Notice, here | is interpreted as the OR operator and not output redirection.

Also, in this statement, we are selecting X as well as Y. Why does OR select both? It evaluates each node in the XML document separately and if the node is either A or B, it passes evaluation, and gets passed to output.

2. Download XML and send to STDOUT

This next step is actually going to come earlier on the command line and we will build it separately. I prefer to build the hardest, or “you can’t do that” command entries first as proof of concept. It would be pointless to do the surrounding command line work if the Step One can not work.

cURL is powerful command for HTTP interactions. These curl examples will get you started in the right direction.

We specify a location, following redirects if needed. For this, use this option: -L ‘http://www.thegeekstuff.com/scripts/employees.xml’

We turn off cURL’s information output. And specify GET protocol. For this, use this option: -s ­G

So let us test our command on the URL for the file we downloaded previously:

$ curl -­s -­G -­L ' http://www.thegeekstuff.com/scripts/employees.xml'
<?xml version="1.0" encoding="UTF­8"?>
<DIRECTORY>
<EMPLOYEE>
<FIRST_NAME>Steven</FIRST_NAME>
<LAST_NAME>Sanguini</LAST_NAME>
<STORE_NUMBER>4</STORE_NUMBER>
<SHIFT>FIRST</SHIFT>
<AUM>$2.44</AUM>
<ID>031599</ID>
</EMPLOYEE>
..

It defaults to STDOUT. Which is good since we are now going to redirect it to XPath removing the file argument:

$ curl ­-s -­G -­L ' http://www.thegeekstuff.com/scripts/employees.xml' | xpath \
'/DIRECTORY/EMPLOYEE/LAST_NAME | /DIRECTORY/EMPLOYEE/ID'
­--­ NODE ­­--
<LAST_NAME>Sanguini</LAST_NAME>­­-- NODE ­­--
<ID>031599</ID>­­ NODE ­­
<LAST_NAME>Aquilegia</LAST_NAME>­­-- NODE -- ­­
<ID>030699</ID>­­-- NODE ­­--
...
<LAST_NAME>Lobalessia</LAST_NAME>--­­ NODE --­­
<ID>022299</ID>

This produces the expected output. Great! Not sure why, but XPath sends ‘­­NODE ­­’ to standard error (STDERR). But we’ll see a possible reason later.

3. Strip XML Tags

Now we need to be able to strip those tags and get just the content. Sed is the best tool for doing on­the­fly regular expression substitutions. Learning REGEX is outside the scope of this article.

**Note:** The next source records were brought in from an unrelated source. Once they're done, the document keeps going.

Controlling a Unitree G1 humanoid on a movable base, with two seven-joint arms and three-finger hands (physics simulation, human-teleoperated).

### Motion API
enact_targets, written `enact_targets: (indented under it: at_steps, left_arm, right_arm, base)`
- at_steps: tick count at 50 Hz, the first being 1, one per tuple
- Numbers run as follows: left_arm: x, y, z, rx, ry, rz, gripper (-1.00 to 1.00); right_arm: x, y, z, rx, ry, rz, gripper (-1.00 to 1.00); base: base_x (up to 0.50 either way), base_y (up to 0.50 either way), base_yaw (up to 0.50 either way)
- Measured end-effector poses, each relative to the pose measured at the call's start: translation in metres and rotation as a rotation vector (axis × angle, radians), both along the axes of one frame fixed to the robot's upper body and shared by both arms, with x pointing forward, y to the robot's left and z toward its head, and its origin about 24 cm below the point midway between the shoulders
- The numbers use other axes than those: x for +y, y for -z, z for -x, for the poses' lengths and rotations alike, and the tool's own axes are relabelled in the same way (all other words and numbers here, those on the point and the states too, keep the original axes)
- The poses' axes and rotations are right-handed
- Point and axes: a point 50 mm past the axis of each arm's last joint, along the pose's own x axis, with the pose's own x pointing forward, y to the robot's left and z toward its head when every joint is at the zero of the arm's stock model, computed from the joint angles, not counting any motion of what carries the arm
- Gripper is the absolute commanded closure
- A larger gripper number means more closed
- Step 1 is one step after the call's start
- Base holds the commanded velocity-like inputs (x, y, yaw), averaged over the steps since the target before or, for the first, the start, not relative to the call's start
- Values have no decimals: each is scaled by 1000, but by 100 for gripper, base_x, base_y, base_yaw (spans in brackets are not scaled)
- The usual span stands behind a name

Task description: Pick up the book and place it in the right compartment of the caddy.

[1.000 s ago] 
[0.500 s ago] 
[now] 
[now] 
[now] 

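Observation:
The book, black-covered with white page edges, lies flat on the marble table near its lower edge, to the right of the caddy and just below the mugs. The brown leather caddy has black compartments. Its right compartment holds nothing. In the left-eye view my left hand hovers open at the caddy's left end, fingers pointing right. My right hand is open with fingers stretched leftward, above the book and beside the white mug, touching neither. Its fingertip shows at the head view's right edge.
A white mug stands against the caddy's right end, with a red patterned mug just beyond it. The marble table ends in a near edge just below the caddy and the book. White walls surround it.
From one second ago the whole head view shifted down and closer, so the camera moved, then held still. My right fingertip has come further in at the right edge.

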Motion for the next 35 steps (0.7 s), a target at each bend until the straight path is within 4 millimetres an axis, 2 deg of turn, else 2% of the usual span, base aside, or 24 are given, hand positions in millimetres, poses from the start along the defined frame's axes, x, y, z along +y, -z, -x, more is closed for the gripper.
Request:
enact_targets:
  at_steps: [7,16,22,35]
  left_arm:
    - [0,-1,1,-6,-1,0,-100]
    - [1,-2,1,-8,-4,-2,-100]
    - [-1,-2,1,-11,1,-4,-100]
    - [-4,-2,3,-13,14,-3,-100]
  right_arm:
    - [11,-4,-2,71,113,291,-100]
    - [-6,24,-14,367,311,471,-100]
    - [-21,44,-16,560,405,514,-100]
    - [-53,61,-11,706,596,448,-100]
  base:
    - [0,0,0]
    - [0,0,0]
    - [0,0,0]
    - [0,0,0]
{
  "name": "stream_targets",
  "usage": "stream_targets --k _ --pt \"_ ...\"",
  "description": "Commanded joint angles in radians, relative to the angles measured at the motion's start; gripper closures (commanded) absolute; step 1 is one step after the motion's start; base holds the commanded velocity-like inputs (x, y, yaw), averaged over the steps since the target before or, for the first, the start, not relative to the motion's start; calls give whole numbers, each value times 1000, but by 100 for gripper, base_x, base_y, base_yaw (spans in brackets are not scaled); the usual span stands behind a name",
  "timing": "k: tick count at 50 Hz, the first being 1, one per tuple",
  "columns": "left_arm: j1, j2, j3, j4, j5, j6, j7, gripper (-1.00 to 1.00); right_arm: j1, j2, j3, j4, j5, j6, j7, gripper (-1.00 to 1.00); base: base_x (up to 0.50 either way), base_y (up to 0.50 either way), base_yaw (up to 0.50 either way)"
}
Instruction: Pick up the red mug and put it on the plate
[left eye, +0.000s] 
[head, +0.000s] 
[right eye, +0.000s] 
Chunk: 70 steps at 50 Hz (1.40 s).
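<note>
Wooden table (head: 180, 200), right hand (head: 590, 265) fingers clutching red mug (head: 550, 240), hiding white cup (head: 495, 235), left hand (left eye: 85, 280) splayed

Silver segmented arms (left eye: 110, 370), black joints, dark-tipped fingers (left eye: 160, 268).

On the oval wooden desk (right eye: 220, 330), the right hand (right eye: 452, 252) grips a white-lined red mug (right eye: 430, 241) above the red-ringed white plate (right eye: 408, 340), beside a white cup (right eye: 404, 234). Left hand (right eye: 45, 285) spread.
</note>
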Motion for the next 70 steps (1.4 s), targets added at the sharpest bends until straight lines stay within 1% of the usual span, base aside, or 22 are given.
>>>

Please see our series of articles on Python Regular Expressions for more information.

When making complicated commands with multiple arguments and flags, I find it best to work with a simple example until I get it just right, then paste into context with the real arguments. We pipe a simple string to sed for a test substitution. Sed works on STDIN by default.

$ echo "This<strong> is </strong>a test." | sed ­-re 's/i//g'
Ths<strong> s </strong>a test.

Ok. That works. Now rewrite the search to replace a tag.

$ echo "This<strong> is </strong>a test." | sed ­-re 's/<\w+>//g'
This is </strong>a test.

Good. Let’s remove the close tag by adding ‘/’ escaped by prefixing ‘\’ and made optional by suffixing ‘?’

$ echo "This<strong> is </strong>a test." | sed ­re 's/<\/?\w+>//g'
This is a test.

Perfect. Exactly what we expected.

4. Putting it all together

Now that we have created the individual parts of our command we paste them together in logical order joined by | .

curl ­-s -­G -­L ' http://www.thegeekstuff.com/scripts/employees.xml' | \
xpath '/DIRECTORY/EMPLOYEE/LAST_NAME | /DIRECTORY/EMPLOYEE/ID ' | \
sed ­-re 's/<\/?\w+>//g'

Output:

Found 72 nodes:
--­­ NODE -- ­­
­--­ NODE ­­--
...
Sanguini031599Aquilegia030699...

Uh oh! Maybe this is why the ‘­­ NODE ­­’ markers are there. If we pipe this to a file, the NODE text does not follow. They are sent to standard error (STDERR), but we can redirect to STDOUT by using`2>&1` (explanation) and use sed substitute `sed ­re ‘s/­­ NODE ­­//g’` to strip in the same manner as the tags.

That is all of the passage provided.